Install Maven on your machine.

Run a standalone Pulsar cluster​

In order to run Pulsar Functions, you need to run a Pulsar cluster locally first. The easiest way is to run Pulsar in standalone mode. Follow these steps to start up a standalone cluster.


$ wget https://archive.apache.org/dist/pulsar/pulsar-2.4.0/apache-pulsar-2.4.0-bin.tar.gz
$ tar xvfz apache-pulsar-2.4.0-bin.tar.gz
$ cd apache-pulsar-2.4.0
$ bin/pulsar standalone \
--advertised-address 127.0.0.1

When running Pulsar in standalone mode, the public tenant and the default namespace are created automatically. The tenant and namespace are used throughout this tutorial.

Run a Pulsar Function in local run mode​

You can start with a simple function that takes a string as input from a Pulsar topic, adds an exclamation point to the end of the string, and then publishes the new string to another Pulsar topic. The following is the code for the function.
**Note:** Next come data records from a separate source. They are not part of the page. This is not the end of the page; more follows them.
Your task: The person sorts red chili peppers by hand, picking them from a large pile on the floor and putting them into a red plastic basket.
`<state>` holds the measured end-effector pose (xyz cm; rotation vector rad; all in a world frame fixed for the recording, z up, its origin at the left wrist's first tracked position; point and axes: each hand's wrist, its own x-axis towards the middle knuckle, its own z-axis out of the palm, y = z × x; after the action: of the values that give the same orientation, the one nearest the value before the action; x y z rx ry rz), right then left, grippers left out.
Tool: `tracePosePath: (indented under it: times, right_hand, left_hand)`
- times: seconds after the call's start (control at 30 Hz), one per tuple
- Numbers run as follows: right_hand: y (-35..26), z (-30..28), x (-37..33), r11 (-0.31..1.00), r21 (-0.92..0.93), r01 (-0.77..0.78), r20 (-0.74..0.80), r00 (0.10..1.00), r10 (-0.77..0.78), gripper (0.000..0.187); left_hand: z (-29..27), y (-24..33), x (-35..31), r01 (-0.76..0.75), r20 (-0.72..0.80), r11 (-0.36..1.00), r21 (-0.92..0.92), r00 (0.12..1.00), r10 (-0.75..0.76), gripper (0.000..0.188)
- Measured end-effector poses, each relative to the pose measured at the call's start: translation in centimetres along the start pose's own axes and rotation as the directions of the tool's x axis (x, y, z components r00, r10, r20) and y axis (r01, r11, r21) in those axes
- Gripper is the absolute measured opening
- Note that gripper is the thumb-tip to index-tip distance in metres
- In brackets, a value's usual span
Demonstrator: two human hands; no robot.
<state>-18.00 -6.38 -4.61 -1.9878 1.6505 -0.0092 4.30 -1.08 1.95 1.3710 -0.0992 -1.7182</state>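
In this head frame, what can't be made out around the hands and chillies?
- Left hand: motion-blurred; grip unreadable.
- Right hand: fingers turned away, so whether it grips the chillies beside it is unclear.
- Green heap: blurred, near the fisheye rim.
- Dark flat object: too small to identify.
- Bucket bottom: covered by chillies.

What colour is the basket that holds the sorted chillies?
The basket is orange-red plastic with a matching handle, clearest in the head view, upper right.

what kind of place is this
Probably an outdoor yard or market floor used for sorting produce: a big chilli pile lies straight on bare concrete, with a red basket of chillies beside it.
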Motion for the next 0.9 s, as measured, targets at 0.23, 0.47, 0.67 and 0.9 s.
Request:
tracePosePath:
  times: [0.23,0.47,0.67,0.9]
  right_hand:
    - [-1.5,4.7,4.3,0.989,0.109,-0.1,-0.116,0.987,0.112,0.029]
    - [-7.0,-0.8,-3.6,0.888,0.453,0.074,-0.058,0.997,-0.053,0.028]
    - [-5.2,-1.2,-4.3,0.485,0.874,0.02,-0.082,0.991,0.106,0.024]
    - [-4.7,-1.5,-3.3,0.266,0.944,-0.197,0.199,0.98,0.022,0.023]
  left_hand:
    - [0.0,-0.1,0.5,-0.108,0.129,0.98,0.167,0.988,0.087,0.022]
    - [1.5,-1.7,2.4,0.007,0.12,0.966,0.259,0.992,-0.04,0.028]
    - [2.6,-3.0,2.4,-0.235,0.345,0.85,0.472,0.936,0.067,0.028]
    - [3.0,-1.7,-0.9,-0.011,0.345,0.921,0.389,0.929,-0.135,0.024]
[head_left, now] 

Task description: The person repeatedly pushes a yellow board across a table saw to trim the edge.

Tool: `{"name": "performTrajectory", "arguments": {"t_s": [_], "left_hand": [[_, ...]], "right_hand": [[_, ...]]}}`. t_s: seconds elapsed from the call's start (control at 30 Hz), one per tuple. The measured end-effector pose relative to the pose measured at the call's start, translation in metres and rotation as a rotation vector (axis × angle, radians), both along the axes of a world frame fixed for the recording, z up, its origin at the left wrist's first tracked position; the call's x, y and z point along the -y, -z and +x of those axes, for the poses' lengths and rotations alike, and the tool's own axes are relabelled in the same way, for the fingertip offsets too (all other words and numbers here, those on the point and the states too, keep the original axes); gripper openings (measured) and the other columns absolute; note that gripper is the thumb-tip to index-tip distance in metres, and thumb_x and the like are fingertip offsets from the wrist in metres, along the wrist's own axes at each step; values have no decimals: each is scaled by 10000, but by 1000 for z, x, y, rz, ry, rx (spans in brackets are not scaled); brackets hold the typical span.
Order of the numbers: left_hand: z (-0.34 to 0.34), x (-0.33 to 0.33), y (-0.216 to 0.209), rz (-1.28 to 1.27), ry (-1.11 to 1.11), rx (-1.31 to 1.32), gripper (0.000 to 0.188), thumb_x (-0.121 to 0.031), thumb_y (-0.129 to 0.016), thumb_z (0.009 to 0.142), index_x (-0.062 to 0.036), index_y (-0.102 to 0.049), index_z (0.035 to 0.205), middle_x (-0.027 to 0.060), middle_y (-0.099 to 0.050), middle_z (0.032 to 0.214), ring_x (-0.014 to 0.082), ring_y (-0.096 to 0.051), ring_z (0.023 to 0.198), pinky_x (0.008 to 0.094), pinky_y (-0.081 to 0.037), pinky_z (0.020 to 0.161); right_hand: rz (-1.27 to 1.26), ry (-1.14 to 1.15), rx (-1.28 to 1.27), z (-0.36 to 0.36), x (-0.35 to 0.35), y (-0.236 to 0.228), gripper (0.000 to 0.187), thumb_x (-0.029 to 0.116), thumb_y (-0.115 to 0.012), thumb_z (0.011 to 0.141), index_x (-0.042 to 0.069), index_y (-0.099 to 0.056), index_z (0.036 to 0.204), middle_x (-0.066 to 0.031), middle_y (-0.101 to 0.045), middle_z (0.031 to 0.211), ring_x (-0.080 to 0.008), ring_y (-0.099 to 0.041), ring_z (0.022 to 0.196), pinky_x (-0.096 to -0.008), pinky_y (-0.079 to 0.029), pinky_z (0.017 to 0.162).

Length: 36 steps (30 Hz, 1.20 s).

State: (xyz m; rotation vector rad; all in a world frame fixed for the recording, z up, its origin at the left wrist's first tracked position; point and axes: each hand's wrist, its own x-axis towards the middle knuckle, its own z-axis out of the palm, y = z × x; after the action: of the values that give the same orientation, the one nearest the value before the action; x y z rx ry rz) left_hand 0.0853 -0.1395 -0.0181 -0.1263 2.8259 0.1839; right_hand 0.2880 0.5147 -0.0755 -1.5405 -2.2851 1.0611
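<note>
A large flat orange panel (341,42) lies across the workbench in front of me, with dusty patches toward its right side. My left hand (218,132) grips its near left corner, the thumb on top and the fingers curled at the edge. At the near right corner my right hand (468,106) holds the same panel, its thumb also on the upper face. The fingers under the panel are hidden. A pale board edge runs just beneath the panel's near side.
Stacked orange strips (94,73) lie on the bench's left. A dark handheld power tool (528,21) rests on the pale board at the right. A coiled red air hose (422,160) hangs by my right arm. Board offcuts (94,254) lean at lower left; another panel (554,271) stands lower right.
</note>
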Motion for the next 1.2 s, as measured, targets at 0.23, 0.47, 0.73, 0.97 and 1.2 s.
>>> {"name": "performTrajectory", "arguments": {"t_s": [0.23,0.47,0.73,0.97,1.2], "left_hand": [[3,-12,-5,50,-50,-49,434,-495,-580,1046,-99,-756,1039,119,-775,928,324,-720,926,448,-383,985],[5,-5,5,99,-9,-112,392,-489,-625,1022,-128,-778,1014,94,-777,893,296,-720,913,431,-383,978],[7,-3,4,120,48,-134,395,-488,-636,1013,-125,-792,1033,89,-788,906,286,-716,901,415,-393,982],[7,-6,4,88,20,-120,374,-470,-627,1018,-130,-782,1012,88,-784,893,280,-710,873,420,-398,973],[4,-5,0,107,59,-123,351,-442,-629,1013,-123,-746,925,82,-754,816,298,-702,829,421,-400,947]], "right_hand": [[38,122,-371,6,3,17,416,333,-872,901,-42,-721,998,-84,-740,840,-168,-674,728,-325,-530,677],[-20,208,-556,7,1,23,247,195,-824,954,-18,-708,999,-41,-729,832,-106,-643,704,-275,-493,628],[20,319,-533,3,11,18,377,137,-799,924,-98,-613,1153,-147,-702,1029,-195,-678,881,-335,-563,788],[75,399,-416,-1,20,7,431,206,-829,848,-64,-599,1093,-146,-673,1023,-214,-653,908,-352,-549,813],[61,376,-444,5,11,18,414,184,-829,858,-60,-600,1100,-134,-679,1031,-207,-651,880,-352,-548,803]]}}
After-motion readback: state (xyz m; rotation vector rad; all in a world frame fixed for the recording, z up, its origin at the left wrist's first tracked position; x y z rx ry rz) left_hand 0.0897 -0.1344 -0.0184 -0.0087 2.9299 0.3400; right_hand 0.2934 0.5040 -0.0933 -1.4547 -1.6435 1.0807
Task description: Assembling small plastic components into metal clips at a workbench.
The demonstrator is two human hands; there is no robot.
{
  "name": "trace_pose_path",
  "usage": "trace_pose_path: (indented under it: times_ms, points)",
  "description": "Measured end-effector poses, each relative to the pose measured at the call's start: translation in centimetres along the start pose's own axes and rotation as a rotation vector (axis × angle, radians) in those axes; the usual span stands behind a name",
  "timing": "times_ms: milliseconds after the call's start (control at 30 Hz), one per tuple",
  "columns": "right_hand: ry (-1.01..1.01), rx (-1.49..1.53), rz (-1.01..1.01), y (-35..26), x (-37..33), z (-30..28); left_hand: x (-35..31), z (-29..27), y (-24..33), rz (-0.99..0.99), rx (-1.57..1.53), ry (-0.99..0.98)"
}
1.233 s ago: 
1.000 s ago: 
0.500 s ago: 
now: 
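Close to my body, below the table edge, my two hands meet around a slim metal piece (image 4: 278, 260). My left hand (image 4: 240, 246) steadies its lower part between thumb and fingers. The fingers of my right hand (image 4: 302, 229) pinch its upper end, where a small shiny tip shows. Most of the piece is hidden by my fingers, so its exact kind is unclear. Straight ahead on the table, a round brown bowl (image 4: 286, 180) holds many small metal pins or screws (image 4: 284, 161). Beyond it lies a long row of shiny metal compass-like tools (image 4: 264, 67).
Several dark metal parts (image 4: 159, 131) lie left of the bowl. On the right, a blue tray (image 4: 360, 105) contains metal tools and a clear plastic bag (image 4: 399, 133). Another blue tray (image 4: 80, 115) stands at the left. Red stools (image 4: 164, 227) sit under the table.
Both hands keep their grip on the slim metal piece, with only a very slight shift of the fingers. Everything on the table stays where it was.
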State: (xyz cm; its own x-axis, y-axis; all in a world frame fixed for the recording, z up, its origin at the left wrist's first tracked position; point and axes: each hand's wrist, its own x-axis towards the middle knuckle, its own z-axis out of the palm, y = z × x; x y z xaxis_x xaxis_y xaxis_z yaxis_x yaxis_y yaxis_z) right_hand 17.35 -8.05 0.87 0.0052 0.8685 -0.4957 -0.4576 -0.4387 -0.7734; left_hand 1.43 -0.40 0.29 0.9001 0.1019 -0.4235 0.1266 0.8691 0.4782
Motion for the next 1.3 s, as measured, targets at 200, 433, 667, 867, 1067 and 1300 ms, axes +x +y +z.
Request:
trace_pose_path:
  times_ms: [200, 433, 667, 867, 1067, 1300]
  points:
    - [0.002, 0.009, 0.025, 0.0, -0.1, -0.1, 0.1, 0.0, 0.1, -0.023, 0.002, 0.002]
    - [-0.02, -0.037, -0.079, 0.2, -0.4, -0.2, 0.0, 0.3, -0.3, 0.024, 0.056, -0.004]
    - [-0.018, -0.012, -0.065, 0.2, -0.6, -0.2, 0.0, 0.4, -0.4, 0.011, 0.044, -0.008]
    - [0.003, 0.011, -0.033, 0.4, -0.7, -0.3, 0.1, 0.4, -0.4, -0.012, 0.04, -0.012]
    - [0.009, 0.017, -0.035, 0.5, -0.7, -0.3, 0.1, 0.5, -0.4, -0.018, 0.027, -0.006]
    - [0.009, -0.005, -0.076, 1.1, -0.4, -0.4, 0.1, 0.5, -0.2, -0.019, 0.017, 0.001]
package org.apache.pulsar.functions.api.examples;

import java.util.function.Function;

public class ExclamationFunction implements Function<String, String> {
@Override
public String apply(String input) {
return String.format("%s!", input);
}
}

A JAR file containing this function and several other functions (written in Java) is included with the binary distribution you have downloaded (in the examples folder). Run the function in local mode on your laptop but outside your Pulsar cluster with the following commands.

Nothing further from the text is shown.